# Re: Codd's Information Principle

Date: Sat, 31 Oct 2009 13:03:26 -0400
Message-ID: <1P6dnduaO7VD8HHXnZ2dnUVZ_tmdnZ2d_at_giganews.com>

> On Oct 29, 7:40 pm, "Mr. Scott" <do_not_re..._at_noone.com> wrote:
> >Suppose that a database embodies the
> > following sentence,
> > forall x forall y forall z Pxy \/ Qxz
> > The database has two tables, let's call them P and Q, with predicates
> > Pxy
> > and Qxz respectively.
>
> I don't understand what you are trying to say.
> The variable predicates and values determine the database proposition.
> If the predicates for variables P and Q are Pxy and Qxz
> then by definition the database proposition is (ie the database states
> that)
> (AND [for <x, y> in P] Pxy) AND
> (AND [for <x, y> typed by but not in P] ~Pxz) AND
> (AND [for <x, z> in Q] Qxz) AND
> (AND [for <x, z> typed by but not in Q] ~Qxz)
> (The ANDs with fors mean standard math series notation.)

Not so much, but this is an understandable misconception. The information content in the database is the logical sum (disjunction) of the propositions represented by each row in the database. Under both the closed and open world interpretations, only those propositions that are judged to be true are represented by rows in the database. The truth value of the sum of just those propositions that are judged to be true is the same as the truth value of the sum of all consistent propositions. That cannot be said if the logical connector is AND instead of OR.

closed world:
true \/ false = true.
true /\ false = false.

open world:
true \/ unknown = true
true /\ unknown = unknown

> This is equivalent to
> (forall <x, y> in P Pxy) AND
> (forall <x, y> typed by but not in P ~Pxz) AND
> (forall <x, z> in Q Qxy) AND
> (forall <x, x> typed by but not in Q ~Qxz)
> I can't make much sense of what you're writing, but it seems to
> be inconsistent with this.
>
> > The
> > dependencies defined on the database also have an impact.
>
> The dependencies are simply things that are true of the values that
> of P and Q will simultaneously hold. Their tuples are determined by
> their predicates and the way the world is.
> So there's no effect to adding them to the database proposition;
> they're always true.

Are you saying that there is no point in defining constraints?

>
> > inclusion dependency from P[x] to Q[x].
> >forall x forall y forall z Pxy iff Qxz
>
> If P's xs must be in Q then
> forall x forall y (Pxy -> exists z Qxz)

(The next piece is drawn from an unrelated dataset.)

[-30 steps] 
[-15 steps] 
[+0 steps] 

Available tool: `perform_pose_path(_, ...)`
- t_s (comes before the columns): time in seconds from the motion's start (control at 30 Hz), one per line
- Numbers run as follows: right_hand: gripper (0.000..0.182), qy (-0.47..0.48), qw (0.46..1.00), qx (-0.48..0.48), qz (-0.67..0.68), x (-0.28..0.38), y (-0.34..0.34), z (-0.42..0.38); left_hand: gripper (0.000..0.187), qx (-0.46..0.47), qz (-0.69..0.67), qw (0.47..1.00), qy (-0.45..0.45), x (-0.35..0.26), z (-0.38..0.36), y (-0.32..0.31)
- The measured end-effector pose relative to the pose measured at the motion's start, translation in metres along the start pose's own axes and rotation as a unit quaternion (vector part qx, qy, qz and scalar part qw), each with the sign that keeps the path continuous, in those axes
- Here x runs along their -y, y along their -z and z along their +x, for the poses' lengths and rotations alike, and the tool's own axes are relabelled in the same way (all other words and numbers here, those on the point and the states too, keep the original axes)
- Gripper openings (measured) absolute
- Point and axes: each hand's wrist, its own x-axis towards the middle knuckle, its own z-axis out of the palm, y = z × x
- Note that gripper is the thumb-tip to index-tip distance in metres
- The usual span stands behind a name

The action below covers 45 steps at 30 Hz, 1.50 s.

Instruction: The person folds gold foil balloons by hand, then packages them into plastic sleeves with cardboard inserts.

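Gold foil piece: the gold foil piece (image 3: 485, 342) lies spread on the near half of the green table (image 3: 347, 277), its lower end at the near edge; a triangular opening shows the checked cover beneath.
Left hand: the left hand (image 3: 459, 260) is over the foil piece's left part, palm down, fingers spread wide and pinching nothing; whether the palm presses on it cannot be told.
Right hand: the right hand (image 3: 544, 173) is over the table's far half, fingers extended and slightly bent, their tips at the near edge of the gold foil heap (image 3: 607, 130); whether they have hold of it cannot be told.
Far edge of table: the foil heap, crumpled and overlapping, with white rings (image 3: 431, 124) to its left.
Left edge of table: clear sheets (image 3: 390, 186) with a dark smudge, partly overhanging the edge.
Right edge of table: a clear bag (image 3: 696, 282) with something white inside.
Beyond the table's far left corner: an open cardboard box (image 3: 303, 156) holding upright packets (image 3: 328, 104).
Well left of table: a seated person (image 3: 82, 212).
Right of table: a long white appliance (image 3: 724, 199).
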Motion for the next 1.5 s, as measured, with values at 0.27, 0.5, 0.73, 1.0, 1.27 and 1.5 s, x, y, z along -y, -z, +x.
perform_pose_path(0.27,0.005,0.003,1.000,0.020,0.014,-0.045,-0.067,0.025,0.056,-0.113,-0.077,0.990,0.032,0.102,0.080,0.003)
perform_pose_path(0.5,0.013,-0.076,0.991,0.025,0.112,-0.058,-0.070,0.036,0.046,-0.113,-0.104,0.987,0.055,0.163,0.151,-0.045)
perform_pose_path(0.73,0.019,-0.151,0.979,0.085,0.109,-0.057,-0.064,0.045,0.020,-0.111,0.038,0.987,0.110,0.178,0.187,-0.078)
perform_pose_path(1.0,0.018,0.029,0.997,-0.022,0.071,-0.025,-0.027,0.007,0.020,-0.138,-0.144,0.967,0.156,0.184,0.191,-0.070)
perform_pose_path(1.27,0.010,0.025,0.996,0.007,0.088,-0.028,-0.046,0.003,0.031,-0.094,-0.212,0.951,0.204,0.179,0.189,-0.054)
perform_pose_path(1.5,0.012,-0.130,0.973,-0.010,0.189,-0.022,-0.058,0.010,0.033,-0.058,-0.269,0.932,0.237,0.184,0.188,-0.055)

Again, not so much. Pxy and Qxz have x in common; consequently, in order to satisfy Pxy -> Qxz, there cannot be an instance of Pxy that is true without an instance of Qxz that is true and has a corresponding value for x, but there can be an instance of Qxz without a corresponding instance of Pxy. Similarly, in order to satisfy Pxy iff Qxz, there cannot be an instance of Pxy without a corresponding instance of Qxz and there cannot be an instance of Qxz without a corresponding instance of Pxy. But for Pxy \/ Qxz, there can be an instance of Pxy without a corresponding instance of Qxz and there can be an instance of Qxz without a corresponding instance of Pxy.

> but that's not equivalent to what you wrote.
>
> I don't know what you mean by "embodies". Implies? Is thus
> constrained?

"Embodies" is easier to write than "is an arbitrary member of the set of all models of."

A sentence is a well-formed formula with no free variables.

Not "query result" but rather "what can be queried." I thought the context of my use of the term "database" was sufficient to disambiguate between the different senses of the word. I guess I was wrong. Sorry.